These are still processor-related vulnerabilities. This time security researchers have found two new vulnerabilities in Intel’s processors, which are related to the well-known Spectre.
Two new variants of Spectre are discovered
The new variants of the Spectre class are described as Spectre 1.1 and Spectre 1.2. The Spectre 1.1 was described as a limit deviation warehouse attack and has been described as the most dangerous. Spectre leverages speculative execution, an optimization technique used by modern CPUs that speculatively execute instructions based on assumptions that are considered probable, to potentially expose sensitive data through a side channel by observing the system.

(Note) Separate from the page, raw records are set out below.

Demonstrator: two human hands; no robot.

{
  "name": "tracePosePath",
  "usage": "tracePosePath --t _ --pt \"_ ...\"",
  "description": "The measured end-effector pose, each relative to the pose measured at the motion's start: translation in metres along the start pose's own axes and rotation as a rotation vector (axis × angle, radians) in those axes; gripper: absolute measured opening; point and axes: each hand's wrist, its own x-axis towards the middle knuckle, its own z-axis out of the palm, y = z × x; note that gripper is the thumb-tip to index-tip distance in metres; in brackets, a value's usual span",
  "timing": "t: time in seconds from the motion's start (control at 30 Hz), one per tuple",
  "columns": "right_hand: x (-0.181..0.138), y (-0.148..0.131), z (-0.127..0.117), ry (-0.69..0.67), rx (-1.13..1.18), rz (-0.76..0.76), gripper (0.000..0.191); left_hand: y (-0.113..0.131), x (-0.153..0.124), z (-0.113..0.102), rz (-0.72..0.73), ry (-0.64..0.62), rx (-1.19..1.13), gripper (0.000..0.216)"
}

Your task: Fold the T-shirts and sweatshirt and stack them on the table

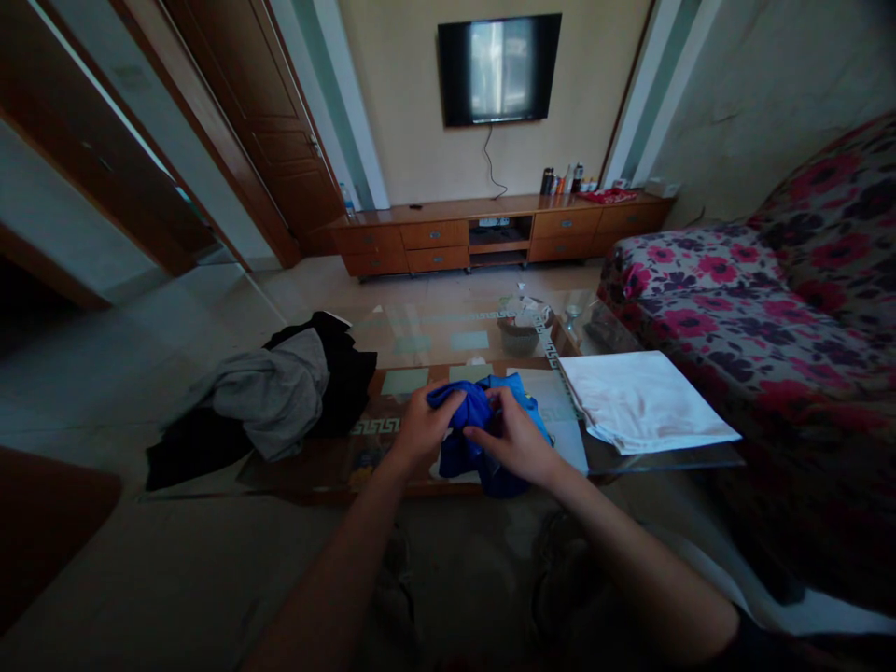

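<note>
Both hands grip a bunched blue garment (470, 417) above the near side of a glass coffee table (378, 322). My left hand (426, 422) is closed on its upper left edge, thumb on top. Opposite it, my right hand (514, 434) pinches the right side of the cloth. Lighter blue fabric (536, 406) shows behind the right hand; whether it is part of the same garment I cannot tell. To the right lies a folded white cloth (651, 401). A grey garment (280, 392) and black clothing (350, 373) are heaped on the left.
A bowl-like container (519, 331) and a drinking glass (572, 315) are at the table's far right. The flowered sofa (707, 308) borders the right side. Beyond stands a low wooden cabinet (438, 247) with bottles and cans on it, under a wall television (500, 70).
</note>
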Motion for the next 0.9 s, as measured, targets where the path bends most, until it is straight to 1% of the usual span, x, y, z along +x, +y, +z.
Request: tracePosePath --t 0.03,0.07,0.13,0.2,0.27,0.3,0.33,0.37,0.4,0.47,0.5,0.53,0.6,0.67,0.7,0.77,0.83,0.9 --pt "0.004 0.004 -0.003 0.034 0.003 0.009 0.025 0.0 0.0 0.0 -0.006 -0.004 0.009 0.019" --pt "0.007 0.007 -0.007 0.074 0.015 0.021 0.02 0.0 0.0 -0.001 -0.012 -0.009 0.021 0.021" --pt "0.013 0.01 -0.018 0.155 0.112 0.078 0.024 0.001 0.0 -0.004 -0.014 -0.065 0.059 0.024" --pt "0.017 0.008 -0.029 0.198 0.337 0.184 0.026 0.002 0.0 -0.008 0.009 -0.21 0.131 0.03" --pt "0.017 0.002 -0.038 0.184 0.588 0.284 0.027 0.002 0.0 -0.011 0.057 -0.373 0.236 0.034" --pt "0.016 -0.001 -0.043 0.172 0.684 0.314 0.028 0.0 0.0 -0.012 0.087 -0.421 0.293 0.031" --pt "0.015 -0.005 -0.048 0.171 0.753 0.326 0.028 -0.003 0.0 -0.012 0.12 -0.43 0.345 0.023" --pt "0.015 -0.008 -0.052 0.178 0.796 0.33 0.028 -0.006 0.001 -0.012 0.152 -0.411 0.385 0.013" --pt "0.015 -0.01 -0.057 0.19 0.814 0.331 0.029 -0.009 0.001 -0.011 0.181 -0.377 0.408 0.008" --pt "0.015 -0.011 -0.067 0.221 0.802 0.339 0.03 -0.014 0.003 -0.01 0.214 -0.308 0.396 0.018" --pt "0.016 -0.009 -0.071 0.236 0.782 0.349 0.032 -0.015 0.004 -0.01 0.205 -0.275 0.361 0.02" --pt "0.018 -0.007 -0.075 0.251 0.761 0.36 0.034 -0.015 0.005 -0.009 0.173 -0.242 0.305 0.021" --pt "0.021 0.001 -0.083 0.297 0.73 0.372 0.036 -0.012 0.007 -0.009 0.055 -0.167 0.152 0.021" --pt "0.024 0.011 -0.088 0.38 0.722 0.364 0.033 -0.008 0.01 -0.01 -0.053 -0.099 0.007 0.026" --pt "0.025 0.016 -0.09 0.43 0.726 0.359 0.03 -0.005 0.011 -0.01 -0.076 -0.079 -0.039 0.028" --pt "0.027 0.025 -0.093 0.52 0.744 0.359 0.027 -0.001 0.012 -0.012 -0.068 -0.057 -0.06 0.031" --pt "0.027 0.032 -0.094 0.585 0.761 0.364 0.028 0.003 0.012 -0.016 -0.035 -0.044 -0.017 0.033" --pt "0.027 0.035 -0.096 0.642 0.763 0.35 0.03 0.006 0.01 -0.022 0.001 -0.089 0.062 0.031"
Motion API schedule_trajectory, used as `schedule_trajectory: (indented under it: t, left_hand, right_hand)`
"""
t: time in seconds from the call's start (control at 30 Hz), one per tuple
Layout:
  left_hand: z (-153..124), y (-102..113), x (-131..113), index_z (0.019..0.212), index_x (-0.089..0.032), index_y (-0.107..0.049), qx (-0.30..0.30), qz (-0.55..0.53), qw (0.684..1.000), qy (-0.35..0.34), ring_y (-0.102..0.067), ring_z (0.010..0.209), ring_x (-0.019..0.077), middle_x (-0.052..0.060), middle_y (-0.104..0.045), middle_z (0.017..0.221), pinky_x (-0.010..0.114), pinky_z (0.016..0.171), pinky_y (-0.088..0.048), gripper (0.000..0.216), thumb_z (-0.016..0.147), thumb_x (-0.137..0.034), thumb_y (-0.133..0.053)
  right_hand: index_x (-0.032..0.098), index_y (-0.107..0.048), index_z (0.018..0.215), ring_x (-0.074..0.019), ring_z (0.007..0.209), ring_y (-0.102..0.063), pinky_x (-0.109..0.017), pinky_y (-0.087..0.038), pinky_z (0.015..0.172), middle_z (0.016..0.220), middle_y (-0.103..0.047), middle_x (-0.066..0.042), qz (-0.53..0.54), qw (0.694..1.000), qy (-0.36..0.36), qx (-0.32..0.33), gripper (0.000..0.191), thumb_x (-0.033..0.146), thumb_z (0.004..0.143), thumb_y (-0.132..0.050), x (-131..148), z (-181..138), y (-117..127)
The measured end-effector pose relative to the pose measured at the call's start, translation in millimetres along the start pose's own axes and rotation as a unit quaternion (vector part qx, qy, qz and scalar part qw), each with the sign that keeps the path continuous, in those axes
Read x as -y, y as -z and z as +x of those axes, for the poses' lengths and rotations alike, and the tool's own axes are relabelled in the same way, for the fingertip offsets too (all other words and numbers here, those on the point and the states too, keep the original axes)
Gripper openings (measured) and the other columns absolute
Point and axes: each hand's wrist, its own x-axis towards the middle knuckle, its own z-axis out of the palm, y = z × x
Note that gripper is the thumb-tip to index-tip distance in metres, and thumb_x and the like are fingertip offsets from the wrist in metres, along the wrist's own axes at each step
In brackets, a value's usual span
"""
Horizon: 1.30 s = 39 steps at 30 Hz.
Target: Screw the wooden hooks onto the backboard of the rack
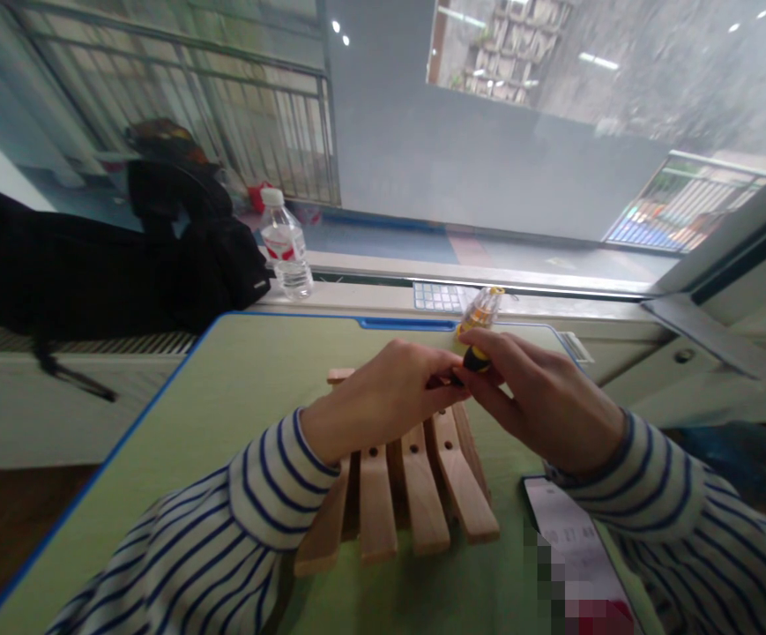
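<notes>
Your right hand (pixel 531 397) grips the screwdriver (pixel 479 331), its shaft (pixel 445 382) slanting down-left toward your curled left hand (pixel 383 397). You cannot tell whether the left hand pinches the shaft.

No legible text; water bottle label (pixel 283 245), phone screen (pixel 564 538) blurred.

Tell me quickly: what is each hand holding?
Left hand: closed, pinching the screwdriver at its dark shaft.
Right hand: closed, gripping its handle.
</notes>
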Motion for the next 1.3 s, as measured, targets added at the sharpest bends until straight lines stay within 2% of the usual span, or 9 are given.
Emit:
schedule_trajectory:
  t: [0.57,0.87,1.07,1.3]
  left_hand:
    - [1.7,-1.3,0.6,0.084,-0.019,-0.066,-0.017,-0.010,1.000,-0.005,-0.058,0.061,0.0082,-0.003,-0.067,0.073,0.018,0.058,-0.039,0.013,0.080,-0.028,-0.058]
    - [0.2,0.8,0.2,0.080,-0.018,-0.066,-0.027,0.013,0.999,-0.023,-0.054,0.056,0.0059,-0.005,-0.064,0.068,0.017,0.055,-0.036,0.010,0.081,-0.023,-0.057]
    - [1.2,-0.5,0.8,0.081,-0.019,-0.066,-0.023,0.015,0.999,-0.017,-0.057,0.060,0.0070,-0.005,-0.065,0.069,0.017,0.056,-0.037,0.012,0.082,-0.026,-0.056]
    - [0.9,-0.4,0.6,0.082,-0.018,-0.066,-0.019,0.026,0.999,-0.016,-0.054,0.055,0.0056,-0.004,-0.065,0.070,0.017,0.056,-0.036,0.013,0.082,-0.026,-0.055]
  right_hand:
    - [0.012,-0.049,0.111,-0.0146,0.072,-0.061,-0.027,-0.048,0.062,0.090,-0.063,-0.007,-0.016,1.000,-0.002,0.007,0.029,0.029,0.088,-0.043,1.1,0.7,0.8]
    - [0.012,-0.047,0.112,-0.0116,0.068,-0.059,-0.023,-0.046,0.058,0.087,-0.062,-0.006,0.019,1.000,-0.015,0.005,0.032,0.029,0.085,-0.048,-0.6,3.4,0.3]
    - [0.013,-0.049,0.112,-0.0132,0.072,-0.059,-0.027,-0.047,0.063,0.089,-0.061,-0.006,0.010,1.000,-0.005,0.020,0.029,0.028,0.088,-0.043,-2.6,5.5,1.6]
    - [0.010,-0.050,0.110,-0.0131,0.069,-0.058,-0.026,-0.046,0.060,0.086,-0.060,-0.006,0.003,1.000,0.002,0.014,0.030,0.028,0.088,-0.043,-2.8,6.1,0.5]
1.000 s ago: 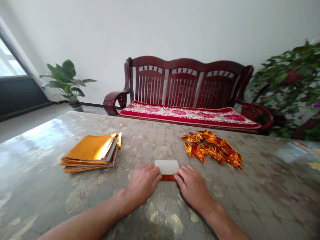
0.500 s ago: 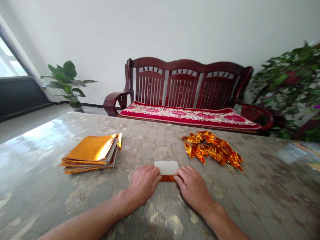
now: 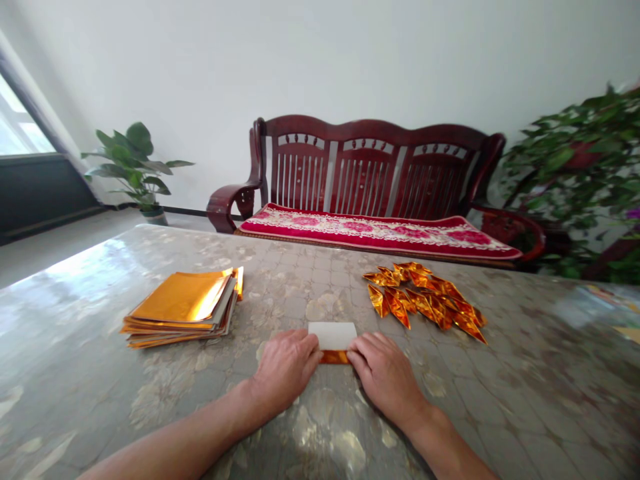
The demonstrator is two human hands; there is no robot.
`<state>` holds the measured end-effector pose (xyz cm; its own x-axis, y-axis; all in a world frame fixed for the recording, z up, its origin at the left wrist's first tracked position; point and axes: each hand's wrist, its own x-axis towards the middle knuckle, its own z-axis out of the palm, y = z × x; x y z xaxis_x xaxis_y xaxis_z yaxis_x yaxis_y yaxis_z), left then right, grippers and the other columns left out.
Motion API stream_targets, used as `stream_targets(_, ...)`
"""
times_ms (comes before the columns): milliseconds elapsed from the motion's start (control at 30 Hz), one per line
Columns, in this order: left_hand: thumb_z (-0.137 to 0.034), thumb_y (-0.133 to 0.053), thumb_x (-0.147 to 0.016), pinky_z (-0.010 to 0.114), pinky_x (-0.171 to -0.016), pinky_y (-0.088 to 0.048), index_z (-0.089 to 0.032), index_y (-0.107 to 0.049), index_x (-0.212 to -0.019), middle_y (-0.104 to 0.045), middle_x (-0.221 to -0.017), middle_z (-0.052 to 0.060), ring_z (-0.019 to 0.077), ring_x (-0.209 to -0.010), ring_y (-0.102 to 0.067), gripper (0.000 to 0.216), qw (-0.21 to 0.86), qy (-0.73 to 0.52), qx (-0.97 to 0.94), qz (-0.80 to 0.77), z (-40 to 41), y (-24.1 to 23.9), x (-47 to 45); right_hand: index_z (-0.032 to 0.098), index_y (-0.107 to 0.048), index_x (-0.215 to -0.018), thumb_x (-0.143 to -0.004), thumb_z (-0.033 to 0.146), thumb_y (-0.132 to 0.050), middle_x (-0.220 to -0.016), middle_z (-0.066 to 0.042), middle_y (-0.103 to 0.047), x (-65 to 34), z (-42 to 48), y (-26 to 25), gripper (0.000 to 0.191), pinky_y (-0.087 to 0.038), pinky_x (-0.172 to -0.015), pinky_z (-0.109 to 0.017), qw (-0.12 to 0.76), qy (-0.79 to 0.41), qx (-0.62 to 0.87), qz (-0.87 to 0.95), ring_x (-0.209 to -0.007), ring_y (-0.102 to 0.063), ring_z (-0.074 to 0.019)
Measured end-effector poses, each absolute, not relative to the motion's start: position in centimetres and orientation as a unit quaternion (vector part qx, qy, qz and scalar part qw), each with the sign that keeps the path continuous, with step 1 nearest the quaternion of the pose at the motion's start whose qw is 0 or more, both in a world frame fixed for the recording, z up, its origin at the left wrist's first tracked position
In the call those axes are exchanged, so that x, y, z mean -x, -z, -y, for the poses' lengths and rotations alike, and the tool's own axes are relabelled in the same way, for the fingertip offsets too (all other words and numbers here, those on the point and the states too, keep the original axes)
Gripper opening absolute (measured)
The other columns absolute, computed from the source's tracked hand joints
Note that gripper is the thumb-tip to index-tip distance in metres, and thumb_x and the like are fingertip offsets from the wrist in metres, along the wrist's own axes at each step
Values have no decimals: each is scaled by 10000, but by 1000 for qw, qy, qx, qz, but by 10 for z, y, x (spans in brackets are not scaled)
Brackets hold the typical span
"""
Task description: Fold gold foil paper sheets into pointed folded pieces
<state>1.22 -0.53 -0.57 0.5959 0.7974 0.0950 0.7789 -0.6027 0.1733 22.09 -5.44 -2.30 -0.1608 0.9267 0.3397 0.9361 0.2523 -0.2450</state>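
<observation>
A sheet of gold foil paper point(image 3: 333, 337) lies on the table between my hands, its pale back facing up and a strip of shiny orange-gold folded over along the near edge. My left hand point(image 3: 289, 363) grips the left end of that fold, thumb and fingers pressed together. At the right end, my right hand point(image 3: 383, 367) pinches the same fold with curled fingers. Left of my hands sits a stack of gold foil sheets point(image 3: 183, 298). Several folded gold foil pieces point(image 3: 425, 293) with pointed ends lie in a pile beyond my right hand.
The table point(image 3: 300, 267) has a glossy, flower-patterned cover. At its right edge lies a blurred clear plastic bag point(image 3: 600, 307). Behind the table stands a dark red wooden bench point(image 3: 370, 180) with a red floral cushion. Potted plants stand left point(image 3: 133, 163) and right point(image 3: 575, 167).
Almost nothing differs. Both hands keep their places on the folded strip, with only a tiny shift of the fingers and paper.
</observation>
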Motion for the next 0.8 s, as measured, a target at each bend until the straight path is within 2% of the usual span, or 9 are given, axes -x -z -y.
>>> stream_targets(800,-336,-519,-948,277,-698,-416,-221,-594,-820,-688,-852,27,206,-827,-660,188,59,-78,-882,-462,4,7,-14,225,-627,-817,-931,222,-601,-814,-18,-630,-220,55,23,117,-359,-721,-311,214,11,618,756,-811,-549,-204)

Researchers Vladimir Kiriansky of MIT and Carl Waldspurger of Carl Waldspurger Consulting discovered two sub-variants of Spectre’s variant 1. Variant 1.1 is a sub-variant of the original variant 1 that takes advantage of speculative reserves to create speculative buffer overflows. This cache buffer overflow problem could allow an attacker to write and execute malicious code that can be exploited to extract data from previously secured CPU memory, including passwords, cryptographic keys, and other sensitive information.
Variant 1.2 depends on the lazy application of PTE, the same mechanism on which the exploitation of Meltdown is based. This failure could allow a potential attacker to bypass the read/write PTE flags, eventually allowing them to overwrite the read-only data memory, code metadata, and code pointers.
Although ARM has also acknowledged the existence of variant 1.1 in its blog post, the chip manufacturer has not explicitly mentioned which ARM CPUs are particularly vulnerable. As for AMD, it has yet to acknowledge the problems.